Apple CEO Tim Cook’s cash bonus rose 40% last year to $10.7 million, Apple said Tuesday in its annual proxy filing with the Securities and Exchange Commission. Cook also received a $3 million salary, $470,246 in security costs, and $432,564 for air travel. All in all, Cook’s 2020 pay, excluding vested shares, totaled $14.8 million.
In addition to his compensation, Mr. Cook had a total of $281.9 million in restricted stock that vested during the year. Those shares were a core part of Mr. Cook’s long-term incentive package that was awarded in 2011 when he became CEO. The decade-long plan’s final tranche vests later this year.

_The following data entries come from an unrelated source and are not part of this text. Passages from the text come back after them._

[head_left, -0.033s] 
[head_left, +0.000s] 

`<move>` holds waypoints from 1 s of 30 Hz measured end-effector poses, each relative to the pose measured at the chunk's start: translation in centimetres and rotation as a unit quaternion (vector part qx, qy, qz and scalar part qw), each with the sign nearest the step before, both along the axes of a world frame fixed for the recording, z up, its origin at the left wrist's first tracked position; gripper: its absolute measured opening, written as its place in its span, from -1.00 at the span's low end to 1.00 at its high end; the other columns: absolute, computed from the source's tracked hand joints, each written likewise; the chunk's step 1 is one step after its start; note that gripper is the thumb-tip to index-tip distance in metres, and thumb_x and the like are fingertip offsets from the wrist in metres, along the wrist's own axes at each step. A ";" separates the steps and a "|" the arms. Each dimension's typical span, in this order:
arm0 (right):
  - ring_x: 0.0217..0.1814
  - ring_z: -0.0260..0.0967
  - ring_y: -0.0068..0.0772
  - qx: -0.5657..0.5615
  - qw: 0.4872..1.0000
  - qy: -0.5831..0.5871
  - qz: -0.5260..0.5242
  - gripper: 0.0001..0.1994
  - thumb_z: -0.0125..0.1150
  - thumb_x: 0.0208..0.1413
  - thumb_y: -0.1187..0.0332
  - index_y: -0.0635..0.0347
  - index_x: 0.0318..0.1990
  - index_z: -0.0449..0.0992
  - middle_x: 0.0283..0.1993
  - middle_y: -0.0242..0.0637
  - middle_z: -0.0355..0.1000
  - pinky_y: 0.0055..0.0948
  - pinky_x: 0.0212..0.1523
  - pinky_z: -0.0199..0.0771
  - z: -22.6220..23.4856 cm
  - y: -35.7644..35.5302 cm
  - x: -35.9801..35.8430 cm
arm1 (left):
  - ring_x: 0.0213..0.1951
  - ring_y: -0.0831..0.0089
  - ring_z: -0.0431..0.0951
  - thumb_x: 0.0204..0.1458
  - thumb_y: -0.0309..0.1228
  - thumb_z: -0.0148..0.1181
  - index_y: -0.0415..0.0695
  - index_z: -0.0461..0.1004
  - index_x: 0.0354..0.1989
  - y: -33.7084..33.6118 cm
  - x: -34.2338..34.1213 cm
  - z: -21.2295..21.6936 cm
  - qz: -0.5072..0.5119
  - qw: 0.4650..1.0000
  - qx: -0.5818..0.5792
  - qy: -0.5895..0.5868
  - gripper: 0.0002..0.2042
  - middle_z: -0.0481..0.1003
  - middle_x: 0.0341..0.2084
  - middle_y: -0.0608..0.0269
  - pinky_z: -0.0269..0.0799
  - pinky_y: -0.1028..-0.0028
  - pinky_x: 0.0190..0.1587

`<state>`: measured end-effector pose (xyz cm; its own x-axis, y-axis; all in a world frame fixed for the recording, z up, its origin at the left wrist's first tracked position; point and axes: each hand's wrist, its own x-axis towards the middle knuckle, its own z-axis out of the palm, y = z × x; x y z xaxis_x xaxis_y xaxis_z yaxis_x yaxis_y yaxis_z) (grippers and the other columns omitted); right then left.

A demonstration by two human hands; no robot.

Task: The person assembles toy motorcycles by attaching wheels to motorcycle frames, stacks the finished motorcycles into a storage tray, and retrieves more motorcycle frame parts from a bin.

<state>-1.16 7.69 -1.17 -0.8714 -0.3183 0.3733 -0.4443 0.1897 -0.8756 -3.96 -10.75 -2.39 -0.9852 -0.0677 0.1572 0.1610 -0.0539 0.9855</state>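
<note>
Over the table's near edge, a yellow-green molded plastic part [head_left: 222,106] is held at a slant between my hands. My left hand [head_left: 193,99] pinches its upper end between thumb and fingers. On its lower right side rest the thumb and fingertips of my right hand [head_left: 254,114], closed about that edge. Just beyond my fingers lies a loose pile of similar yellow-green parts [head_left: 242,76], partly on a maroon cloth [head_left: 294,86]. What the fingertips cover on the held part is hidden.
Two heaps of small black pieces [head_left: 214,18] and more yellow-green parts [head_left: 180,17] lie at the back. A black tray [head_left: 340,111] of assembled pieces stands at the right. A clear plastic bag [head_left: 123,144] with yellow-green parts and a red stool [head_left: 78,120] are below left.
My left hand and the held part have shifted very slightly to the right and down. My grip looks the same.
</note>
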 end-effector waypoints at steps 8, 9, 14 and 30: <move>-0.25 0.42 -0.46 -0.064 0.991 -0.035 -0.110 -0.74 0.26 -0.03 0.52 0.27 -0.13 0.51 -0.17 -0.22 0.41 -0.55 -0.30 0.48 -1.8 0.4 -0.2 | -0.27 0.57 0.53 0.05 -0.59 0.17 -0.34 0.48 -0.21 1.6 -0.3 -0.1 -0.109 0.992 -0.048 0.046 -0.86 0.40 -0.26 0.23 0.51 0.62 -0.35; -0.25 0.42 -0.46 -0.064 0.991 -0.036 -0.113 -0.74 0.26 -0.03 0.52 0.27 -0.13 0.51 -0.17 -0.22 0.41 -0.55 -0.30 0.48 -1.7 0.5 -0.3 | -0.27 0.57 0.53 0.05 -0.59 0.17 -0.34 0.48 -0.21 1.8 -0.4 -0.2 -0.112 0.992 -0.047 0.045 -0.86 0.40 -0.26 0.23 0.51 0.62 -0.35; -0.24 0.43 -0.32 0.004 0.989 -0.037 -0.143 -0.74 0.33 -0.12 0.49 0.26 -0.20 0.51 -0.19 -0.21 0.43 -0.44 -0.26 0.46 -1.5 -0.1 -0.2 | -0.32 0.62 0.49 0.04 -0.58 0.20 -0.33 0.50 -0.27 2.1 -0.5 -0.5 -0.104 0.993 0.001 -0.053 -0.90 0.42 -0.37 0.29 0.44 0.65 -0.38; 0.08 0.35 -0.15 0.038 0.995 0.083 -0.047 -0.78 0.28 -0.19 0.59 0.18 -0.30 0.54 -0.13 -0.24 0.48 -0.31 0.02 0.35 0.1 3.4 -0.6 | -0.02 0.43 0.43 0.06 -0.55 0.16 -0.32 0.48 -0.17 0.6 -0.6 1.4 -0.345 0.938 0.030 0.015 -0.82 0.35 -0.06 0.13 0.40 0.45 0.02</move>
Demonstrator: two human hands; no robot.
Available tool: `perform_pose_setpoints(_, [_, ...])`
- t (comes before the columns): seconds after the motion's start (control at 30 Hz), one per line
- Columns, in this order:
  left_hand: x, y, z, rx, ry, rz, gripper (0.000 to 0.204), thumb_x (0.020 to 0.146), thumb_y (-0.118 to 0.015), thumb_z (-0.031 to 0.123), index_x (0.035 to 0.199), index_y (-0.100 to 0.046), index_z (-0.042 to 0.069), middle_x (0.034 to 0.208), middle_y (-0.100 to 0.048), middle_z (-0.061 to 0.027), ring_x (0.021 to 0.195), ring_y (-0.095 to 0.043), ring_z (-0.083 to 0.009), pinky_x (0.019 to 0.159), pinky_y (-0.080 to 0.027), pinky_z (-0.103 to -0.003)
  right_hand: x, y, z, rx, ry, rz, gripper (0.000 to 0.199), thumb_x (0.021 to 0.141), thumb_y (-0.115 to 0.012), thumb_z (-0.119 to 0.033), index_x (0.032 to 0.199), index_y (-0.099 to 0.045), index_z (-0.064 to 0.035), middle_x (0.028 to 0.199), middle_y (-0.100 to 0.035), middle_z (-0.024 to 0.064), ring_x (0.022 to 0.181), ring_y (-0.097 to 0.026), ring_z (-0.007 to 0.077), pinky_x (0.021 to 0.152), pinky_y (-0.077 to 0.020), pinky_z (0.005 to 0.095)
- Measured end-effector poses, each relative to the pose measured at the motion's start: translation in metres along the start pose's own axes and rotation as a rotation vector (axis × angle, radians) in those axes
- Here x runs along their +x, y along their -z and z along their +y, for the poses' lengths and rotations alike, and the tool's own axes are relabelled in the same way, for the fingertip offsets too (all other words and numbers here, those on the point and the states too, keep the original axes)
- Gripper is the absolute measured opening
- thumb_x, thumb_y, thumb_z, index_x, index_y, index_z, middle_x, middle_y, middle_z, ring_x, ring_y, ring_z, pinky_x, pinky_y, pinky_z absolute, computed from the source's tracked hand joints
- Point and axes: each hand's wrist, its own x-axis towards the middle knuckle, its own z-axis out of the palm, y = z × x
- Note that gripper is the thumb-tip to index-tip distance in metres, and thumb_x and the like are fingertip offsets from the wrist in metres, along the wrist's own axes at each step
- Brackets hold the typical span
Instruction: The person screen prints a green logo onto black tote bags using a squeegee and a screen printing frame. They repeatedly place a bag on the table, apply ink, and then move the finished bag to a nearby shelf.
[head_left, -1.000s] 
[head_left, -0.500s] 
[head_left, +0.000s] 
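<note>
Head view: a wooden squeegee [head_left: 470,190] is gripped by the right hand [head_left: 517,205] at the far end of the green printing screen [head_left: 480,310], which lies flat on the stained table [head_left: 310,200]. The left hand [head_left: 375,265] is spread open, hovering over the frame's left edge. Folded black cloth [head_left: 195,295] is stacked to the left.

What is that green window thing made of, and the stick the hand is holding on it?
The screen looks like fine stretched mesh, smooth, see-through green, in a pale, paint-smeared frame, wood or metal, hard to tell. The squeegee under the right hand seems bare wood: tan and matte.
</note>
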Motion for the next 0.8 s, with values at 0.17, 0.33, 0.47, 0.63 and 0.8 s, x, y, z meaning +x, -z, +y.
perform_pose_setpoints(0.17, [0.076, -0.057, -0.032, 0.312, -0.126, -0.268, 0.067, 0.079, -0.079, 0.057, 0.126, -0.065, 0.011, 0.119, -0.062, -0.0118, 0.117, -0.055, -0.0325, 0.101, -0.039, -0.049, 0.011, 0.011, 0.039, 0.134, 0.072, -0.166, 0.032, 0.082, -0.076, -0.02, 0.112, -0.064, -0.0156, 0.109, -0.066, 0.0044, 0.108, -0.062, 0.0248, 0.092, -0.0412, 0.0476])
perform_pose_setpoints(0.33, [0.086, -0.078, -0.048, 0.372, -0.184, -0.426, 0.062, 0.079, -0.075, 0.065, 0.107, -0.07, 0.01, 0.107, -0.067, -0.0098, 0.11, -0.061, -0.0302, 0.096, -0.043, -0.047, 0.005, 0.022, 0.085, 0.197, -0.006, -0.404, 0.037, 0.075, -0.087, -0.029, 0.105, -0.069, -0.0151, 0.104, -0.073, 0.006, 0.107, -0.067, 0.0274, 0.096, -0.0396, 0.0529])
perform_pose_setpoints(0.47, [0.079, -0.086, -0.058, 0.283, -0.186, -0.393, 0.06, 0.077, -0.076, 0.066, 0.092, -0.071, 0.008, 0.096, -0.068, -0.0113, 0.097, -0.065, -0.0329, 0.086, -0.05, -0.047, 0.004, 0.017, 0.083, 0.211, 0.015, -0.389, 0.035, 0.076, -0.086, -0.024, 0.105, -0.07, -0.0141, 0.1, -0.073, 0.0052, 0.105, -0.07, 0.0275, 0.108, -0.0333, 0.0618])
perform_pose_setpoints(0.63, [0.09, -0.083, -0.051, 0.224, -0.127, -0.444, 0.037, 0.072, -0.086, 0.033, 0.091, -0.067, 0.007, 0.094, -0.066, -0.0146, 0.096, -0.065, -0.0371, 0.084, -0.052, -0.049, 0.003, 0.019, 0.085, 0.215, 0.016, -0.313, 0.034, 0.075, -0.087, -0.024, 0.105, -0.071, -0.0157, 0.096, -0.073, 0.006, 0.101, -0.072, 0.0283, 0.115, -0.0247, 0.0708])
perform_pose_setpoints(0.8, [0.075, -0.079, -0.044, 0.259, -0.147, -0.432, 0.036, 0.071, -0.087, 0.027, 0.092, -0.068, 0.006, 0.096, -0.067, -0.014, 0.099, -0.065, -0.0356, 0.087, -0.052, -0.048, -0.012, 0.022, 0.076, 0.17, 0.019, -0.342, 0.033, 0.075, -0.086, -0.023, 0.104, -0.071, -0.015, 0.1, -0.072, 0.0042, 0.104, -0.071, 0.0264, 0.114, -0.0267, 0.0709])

In September, Apple’s board awarded a new long-term equity plan to Mr. Cook with shares that vest from 2023 through 2025, giving him incentive to stay on as CEO through that period. Mr. Cook, 60 years old, joined Apple in 1998.
MacDailyNews Take: $296.7 million/year is $810,656/day, $33,777/hour (every hour of the day and night, not just work hours), $563/minute (every minute), and $9.38/second (every second). In the time it took most of you to read this post to the bottom, Tim Cook received over $2,250.00 in compensation.

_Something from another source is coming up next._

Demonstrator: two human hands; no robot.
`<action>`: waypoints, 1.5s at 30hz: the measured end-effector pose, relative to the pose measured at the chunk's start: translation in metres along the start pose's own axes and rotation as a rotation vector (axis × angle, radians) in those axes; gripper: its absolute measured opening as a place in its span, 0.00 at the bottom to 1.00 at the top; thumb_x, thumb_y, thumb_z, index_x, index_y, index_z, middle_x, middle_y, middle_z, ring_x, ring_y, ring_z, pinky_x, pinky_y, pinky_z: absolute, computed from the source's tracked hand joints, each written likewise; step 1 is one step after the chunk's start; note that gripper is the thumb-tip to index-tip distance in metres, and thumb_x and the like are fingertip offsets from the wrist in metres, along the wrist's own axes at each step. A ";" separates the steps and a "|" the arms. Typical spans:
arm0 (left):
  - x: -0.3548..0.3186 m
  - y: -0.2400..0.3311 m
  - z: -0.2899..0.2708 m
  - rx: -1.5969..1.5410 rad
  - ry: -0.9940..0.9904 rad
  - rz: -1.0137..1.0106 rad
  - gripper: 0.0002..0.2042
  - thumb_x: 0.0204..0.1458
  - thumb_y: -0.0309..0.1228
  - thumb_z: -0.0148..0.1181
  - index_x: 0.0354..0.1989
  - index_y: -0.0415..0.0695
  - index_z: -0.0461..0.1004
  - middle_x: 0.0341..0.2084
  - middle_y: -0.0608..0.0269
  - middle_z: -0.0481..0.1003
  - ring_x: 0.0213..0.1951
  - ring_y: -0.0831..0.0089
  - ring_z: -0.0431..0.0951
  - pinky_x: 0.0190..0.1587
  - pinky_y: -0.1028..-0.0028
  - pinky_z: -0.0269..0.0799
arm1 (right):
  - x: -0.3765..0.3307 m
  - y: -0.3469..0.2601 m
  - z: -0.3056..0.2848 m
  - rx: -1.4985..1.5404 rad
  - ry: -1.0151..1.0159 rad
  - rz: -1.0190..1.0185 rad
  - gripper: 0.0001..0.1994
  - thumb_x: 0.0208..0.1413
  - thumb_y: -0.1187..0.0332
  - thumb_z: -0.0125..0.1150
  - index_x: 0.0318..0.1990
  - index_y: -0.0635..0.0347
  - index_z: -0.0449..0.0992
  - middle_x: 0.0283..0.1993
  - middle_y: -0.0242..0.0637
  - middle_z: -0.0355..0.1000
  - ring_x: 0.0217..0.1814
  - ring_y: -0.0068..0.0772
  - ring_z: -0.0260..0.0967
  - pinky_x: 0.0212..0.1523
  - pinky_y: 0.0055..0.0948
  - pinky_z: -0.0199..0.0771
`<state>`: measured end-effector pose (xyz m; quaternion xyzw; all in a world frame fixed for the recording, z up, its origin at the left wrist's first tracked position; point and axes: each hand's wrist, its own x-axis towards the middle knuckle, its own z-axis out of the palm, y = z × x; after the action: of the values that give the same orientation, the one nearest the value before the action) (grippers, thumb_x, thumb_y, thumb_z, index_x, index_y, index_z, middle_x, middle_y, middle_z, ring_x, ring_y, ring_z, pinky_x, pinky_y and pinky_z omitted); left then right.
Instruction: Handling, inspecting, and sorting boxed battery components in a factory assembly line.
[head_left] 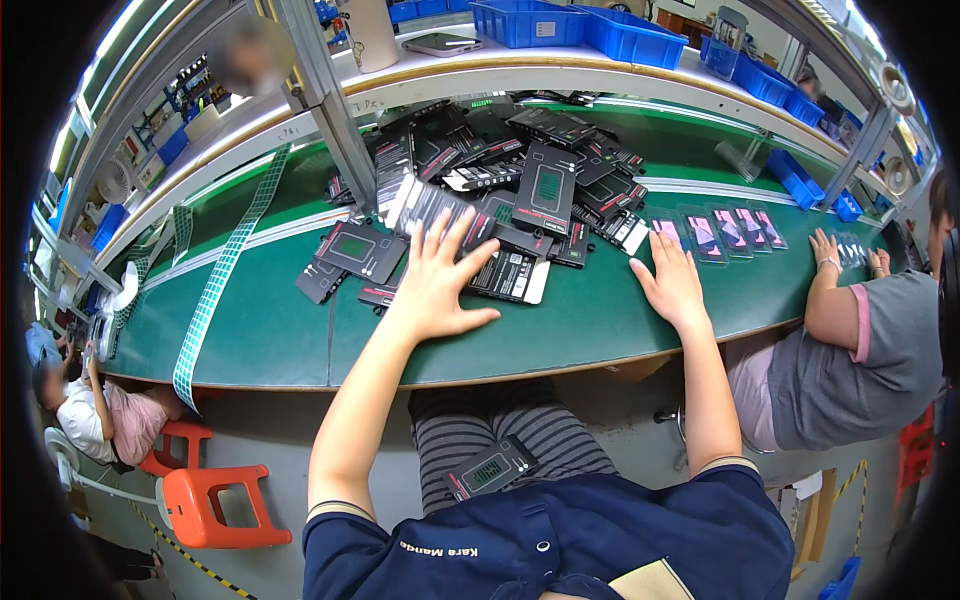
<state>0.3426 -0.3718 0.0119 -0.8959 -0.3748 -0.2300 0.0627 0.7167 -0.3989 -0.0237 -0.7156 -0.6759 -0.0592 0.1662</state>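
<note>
My left hand [440, 285] is spread wide over the near edge of a heap of flat black retail boxes [546, 188]. Its fingertips reach a box with a white printed side [430, 208], and nothing is gripped. To the right of the heap, my right hand [670, 282] lies with fingers stretched out on the green tabletop [590, 325], also holding nothing. Left of my left hand sits a black box [360, 247] with a green panel on its front. Another such box [490, 468] rests on my lap.
Pink-and-dark flat packs [735, 232] lie in a row beyond my right hand. A co-worker [850, 350] handles small items at the right. A strip of green-and-white labels [228, 280] crosses the table's left side. A metal post [345, 150] and a shelf with blue bins [530, 25] stand behind.
</note>
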 end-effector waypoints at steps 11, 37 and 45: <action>-0.178 0.154 0.057 -0.017 -0.452 -0.317 0.49 0.43 0.67 0.59 0.66 0.39 0.61 0.56 0.43 0.67 0.63 0.45 0.61 0.65 0.46 0.52 | -0.092 -0.013 -0.019 0.105 0.231 0.255 0.22 0.53 0.57 0.66 0.55 0.49 0.76 0.61 0.56 0.62 0.66 0.57 0.55 0.63 0.54 0.54; 0.011 0.067 -0.041 -0.445 -0.311 0.000 0.16 0.55 0.29 0.55 0.52 0.38 0.74 0.34 0.41 0.77 0.38 0.48 0.79 0.42 0.59 0.75 | -0.084 -0.034 -0.016 0.393 0.271 0.141 0.18 0.33 0.62 0.69 0.35 0.56 0.75 0.52 0.36 0.72 0.56 0.45 0.64 0.57 0.42 0.63; -0.029 0.086 0.000 -0.196 -0.086 0.042 0.35 0.46 0.50 0.68 0.59 0.40 0.71 0.55 0.53 0.68 0.54 0.53 0.70 0.58 0.58 0.64 | -0.093 -0.064 -0.021 0.665 0.076 -0.180 0.18 0.32 0.68 0.73 0.35 0.58 0.76 0.57 0.43 0.71 0.58 0.49 0.64 0.59 0.41 0.66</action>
<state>0.3848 -0.4512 0.0041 -0.9144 -0.3342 -0.2254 -0.0367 0.6490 -0.4919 -0.0232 -0.5570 -0.7120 0.1235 0.4093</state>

CEO compensation, along with that of most of upper management, is obviously out of whack, not just for Tim Cook and Apple, but in general. However, in order to retain quality people, companies have to compete on the field of play as it is. What to do?
It’s easy to understand why critics focus on the gaudy awards of cash and stock that executives take home. And, yes, it’s hard to deny that some bosses get paid a lot more than they deserve. But the structure of compensation is ultimately a lot more important than its level, because it gets to the heart of how managers run companies and create value for shareholders…
There are creative ways — yet simple and easy to implement — to tie executives’ fortunes to the long-term health of their companies. Tying bosses’ pay to the levels of debt at the business, for instance, will dissuade them from taking risks that might alienate creditors. Preventing executives from selling company stock until several years after it’s granted will give them a powerful incentive to think long term. And updating the compensation package to reflect changing conditions in the market and the company will ensure that managers’ interests are always aligned with those of the company and its shareholders.